Les gilets jaunes vont-ils apprécier la plaisanterie ? Pour animer le grand débat national et remplacer Chantal Jouanno, dont le salaire trop élevé de présidente de la Commission nationale du débat public avait fait polémique, Emmanuel Macron a choisi de reprendre la main avec la nomination attendue de deux de ses ministres : Sébastien Lecornu, secrétaire d’État en charge de la Cohésion des territoires, s’occupera des relations avec les élus, et Emmanuelle Wargon, secrétaire d’État à l’Écologie, de la partie « grand public » du débat.
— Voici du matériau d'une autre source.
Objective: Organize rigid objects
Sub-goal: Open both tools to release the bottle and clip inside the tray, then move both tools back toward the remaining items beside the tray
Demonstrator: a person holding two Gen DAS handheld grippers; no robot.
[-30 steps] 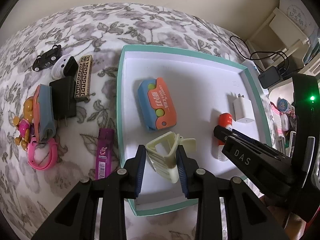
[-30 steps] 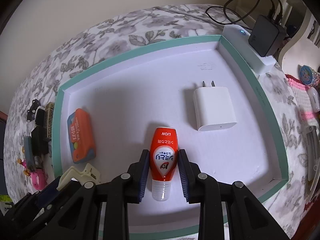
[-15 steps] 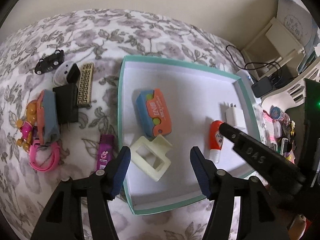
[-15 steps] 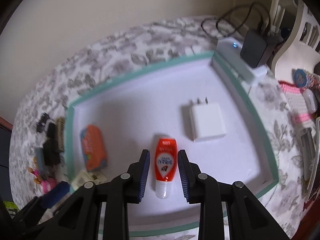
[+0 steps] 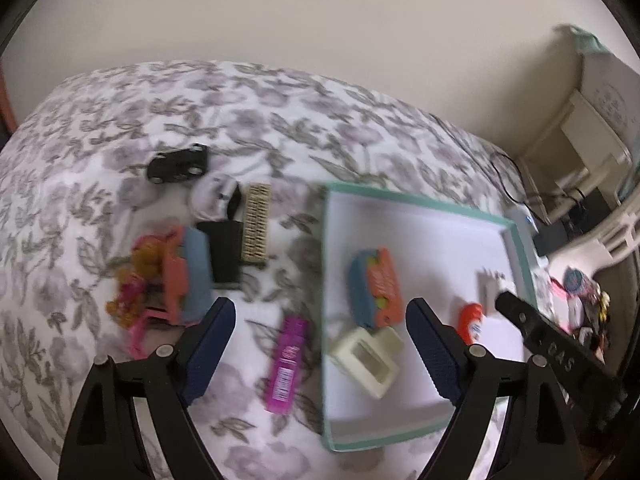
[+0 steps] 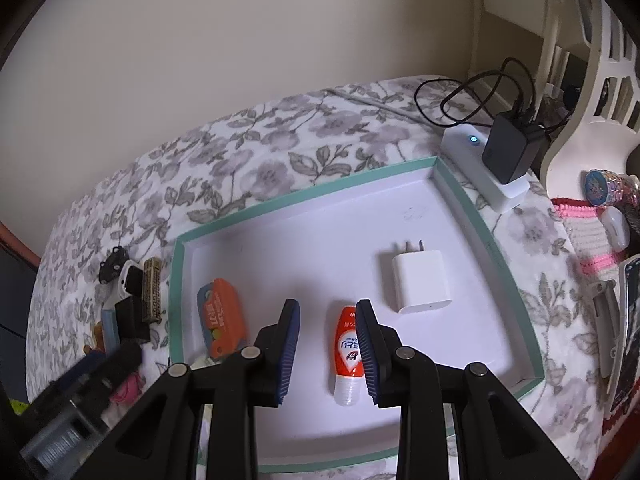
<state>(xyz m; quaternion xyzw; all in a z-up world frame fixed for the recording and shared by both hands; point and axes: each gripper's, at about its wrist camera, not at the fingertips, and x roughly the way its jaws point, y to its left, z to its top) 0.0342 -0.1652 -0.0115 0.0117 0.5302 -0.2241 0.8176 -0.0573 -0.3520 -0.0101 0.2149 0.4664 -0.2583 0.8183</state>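
Your left tongs [image 5: 320, 340] stand wide open and hold nothing; between the 2 tips in the left view you see the purple bar [image 5: 289, 365] on the floral cover [image 5: 240, 112] and, right of it, the cream clip [image 5: 366, 360] lying inside the tray [image 5: 325, 280]. Your right tongs [image 6: 328, 348] are open too, gripping nothing, with the red tube [image 6: 349, 356] lying loose on the tray floor just inside the right-hand finger, cap end toward you. The loose pile sits at center left of the left view: black car [image 5: 178, 164], patterned bar [image 5: 256, 224], black block [image 5: 225, 254], blue-and-coral piece [image 5: 188, 276] and pink toy [image 5: 132, 300]. All of it lies left of the tray's left wall, so your left hand is the nearer 1, and the purple bar looks the likeliest next pick. Its long axis runs nearly up and down the frame, tilted a little right at the top, roughly in line with your fingers, so closing across its narrow width should need little or no wrist turn. It lies close beside the tray wall, so I judge you should come down straight to keep the right-hand finger off the rim.
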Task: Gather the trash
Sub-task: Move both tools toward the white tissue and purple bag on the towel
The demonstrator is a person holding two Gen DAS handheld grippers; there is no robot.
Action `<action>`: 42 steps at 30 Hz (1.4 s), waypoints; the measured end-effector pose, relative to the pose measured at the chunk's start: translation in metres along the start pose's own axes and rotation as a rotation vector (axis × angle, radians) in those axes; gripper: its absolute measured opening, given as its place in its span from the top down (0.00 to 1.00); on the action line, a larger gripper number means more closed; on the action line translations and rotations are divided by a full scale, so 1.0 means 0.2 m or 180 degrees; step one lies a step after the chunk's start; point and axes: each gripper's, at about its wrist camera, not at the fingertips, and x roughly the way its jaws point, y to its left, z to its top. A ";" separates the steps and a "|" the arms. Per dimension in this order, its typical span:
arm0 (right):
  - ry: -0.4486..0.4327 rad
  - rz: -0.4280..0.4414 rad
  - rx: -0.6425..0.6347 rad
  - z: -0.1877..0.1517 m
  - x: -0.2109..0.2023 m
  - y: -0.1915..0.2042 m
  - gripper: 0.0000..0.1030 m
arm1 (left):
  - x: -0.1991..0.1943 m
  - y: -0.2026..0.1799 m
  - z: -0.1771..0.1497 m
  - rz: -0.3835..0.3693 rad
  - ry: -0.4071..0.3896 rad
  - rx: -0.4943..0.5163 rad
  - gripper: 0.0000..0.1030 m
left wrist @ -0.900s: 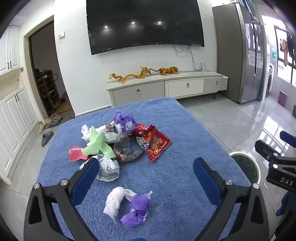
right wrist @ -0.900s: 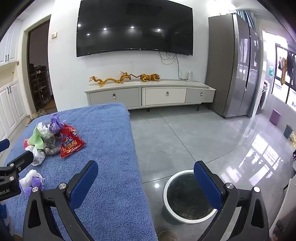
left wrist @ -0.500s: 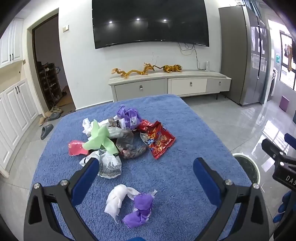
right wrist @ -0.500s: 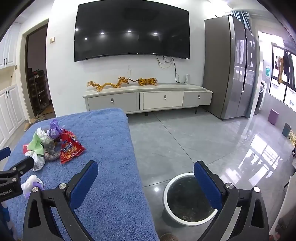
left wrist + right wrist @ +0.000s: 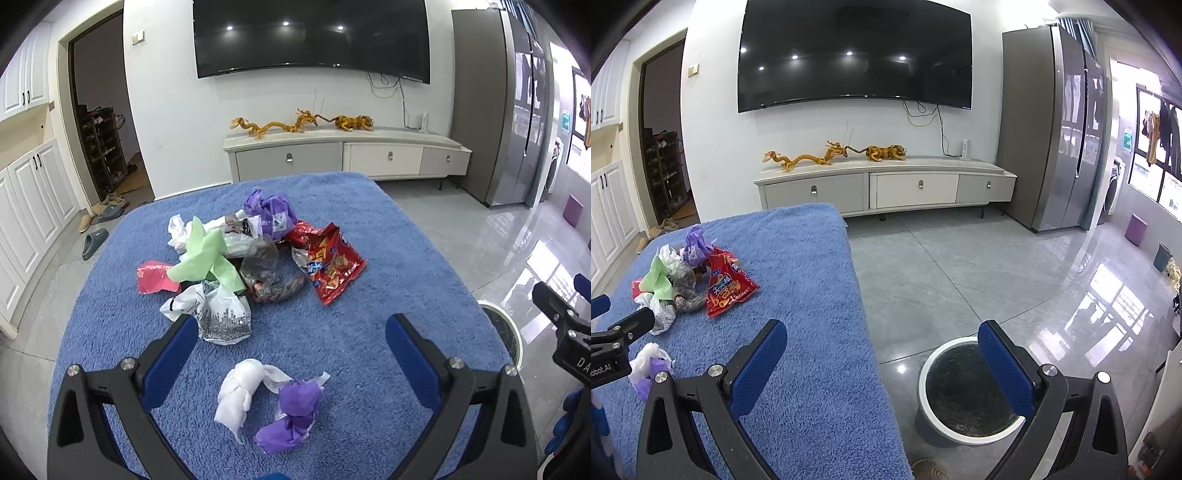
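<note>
A heap of trash lies on the blue towel-covered table (image 5: 351, 229): a red snack bag (image 5: 330, 264), a green wrapper (image 5: 203, 262), a purple bag (image 5: 271, 214), a pink packet (image 5: 153, 277) and a grey-printed white bag (image 5: 218, 314). Closer in sit a white wad (image 5: 238, 393) and a purple wad (image 5: 291, 413). My left gripper (image 5: 291, 336) hangs open just above and in front of those two wads, nothing between its fingers. My right gripper (image 5: 882, 347) is open over the table's right edge, with the white-rimmed trash bin (image 5: 967, 391) on the floor below it.
A low TV cabinet (image 5: 343, 155) with golden dragon figures stands at the far wall under a large TV (image 5: 310, 37). A grey fridge (image 5: 1052, 129) is at the right. White cupboards (image 5: 26, 206) and slippers (image 5: 94, 242) lie left. Glossy tiled floor surrounds the table.
Both views have shifted slightly: the trash heap and the two wads sit a little further right and lower in the left wrist view. Both grippers stay open and empty.
</note>
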 end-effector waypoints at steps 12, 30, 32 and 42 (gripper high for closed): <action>0.0035 0.0023 -0.0025 0.01 0.01 0.01 0.00 | 0.07 0.01 0.00 0.0297 0.0220 0.0098 0.01; -0.0017 0.0030 -0.0123 0.03 -0.03 0.05 0.00 | 0.01 0.08 0.03 0.0167 0.0115 -0.0035 0.01; -0.0068 0.0043 -0.0100 0.03 -0.04 0.05 0.00 | 0.01 0.09 0.03 0.0156 0.0113 -0.0024 0.01; -0.0215 0.0191 -0.0038 0.05 -0.07 0.05 0.00 | 0.00 0.17 0.05 0.0133 0.0107 -0.0125 0.01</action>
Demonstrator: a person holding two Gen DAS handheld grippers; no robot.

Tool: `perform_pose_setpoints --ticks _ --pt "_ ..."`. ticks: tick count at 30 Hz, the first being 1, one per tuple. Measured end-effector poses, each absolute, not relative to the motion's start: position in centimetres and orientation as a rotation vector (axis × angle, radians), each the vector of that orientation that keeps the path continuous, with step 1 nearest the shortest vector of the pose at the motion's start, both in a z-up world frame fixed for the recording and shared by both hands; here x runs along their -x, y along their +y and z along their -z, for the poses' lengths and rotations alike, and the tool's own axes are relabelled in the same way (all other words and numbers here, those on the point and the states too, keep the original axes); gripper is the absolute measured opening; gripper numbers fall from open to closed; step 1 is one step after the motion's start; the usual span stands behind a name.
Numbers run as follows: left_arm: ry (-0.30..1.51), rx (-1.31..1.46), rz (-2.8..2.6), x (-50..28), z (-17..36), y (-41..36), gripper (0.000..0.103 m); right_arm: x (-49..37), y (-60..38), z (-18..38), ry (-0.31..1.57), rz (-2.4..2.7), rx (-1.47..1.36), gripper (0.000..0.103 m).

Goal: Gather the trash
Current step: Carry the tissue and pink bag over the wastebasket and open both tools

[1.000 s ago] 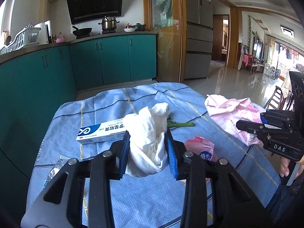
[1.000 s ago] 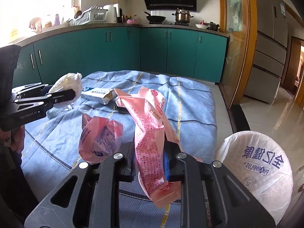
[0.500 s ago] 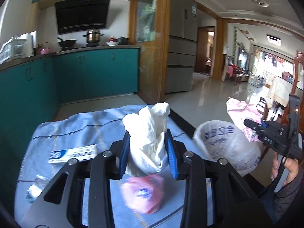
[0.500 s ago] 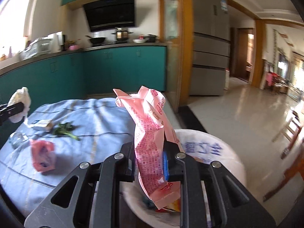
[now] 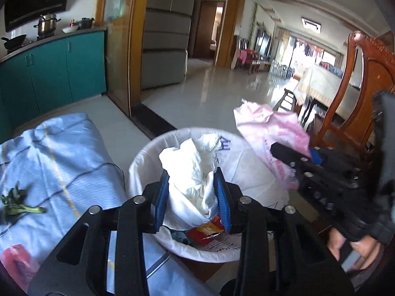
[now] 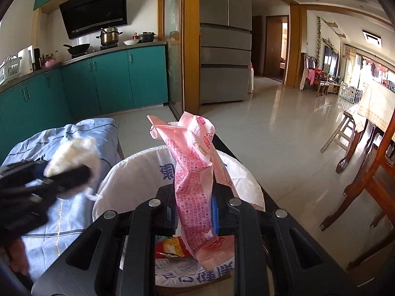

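Observation:
My left gripper is shut on a crumpled white tissue and holds it over the white-lined trash bin. My right gripper is shut on a pink printed wrapper and holds it over the same bin. Each gripper shows in the other's view: the right one with the pink wrapper, the left one with the tissue. A red snack wrapper lies inside the bin.
The table with a blue cloth stands left of the bin, with a green vegetable scrap and a pink packet on it. A wooden chair stands at the right. Teal cabinets line the far wall.
Both grippers have swung right from above the table to above the trash bin, still holding the tissue and the pink wrapper.

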State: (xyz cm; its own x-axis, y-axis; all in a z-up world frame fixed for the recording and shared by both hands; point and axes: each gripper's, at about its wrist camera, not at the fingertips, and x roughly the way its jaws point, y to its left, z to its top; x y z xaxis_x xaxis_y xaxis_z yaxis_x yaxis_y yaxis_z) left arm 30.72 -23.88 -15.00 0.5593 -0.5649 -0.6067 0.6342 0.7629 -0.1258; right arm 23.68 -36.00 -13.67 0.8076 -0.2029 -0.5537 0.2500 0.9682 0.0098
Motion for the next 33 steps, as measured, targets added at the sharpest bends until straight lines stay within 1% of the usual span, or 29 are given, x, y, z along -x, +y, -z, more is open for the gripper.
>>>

Or, cette dernière, entrée au gouvernement en octobre en provenance de Danone, a touché en 2018 un salaire beaucoup plus élevé que celui de Chantal Jouanno : 475 899 euros net, selon sa déclaration déposée auprès de la Haute autorité pour la transparence de la vie publique (HATVP) et repérée par Les Jours. Chantal Jouanno qui, elle, ne devait toucher « que » 176 000 euros brut, avait considéré que ce revenu lui empêcherait de mener ce débat dans des « conditions de sérénité nécessaires », puisque le pouvoir d’achat devait faire partie des sujets de discussion.

Visiblement, cela n’a pas été la préoccupation du gouvernement en choisissant Emmanuelle Wargon. Selon Le Figaro, la secrétaire d’État doit sa nomination comme co-animatrice du grand débat à sa bonne capacité de communication, notamment sur les réseaux sociaux. En réponse au « coup de gueule » de Jacline Mouraud, figure du mouvement, elle avait ainsi publié une vidéo de réponse, filmée avec un smartphone, qui avait été visionnée 200 000 fois, dans laquelle elle déclarait qu’il n’y avait « aucun complot du gouvernement contre la voiture ». Mais Emmanuelle Wargon est aussi un symbole de tout ce que détestent les gilets jaunes et de ce qu’adore la Macronie : une ancienne énarque ayant fait sa carrière dans la haute administration avant d’aller pantoufler dans le privé, puis de revenir dans le public (soit du rétropantouflage).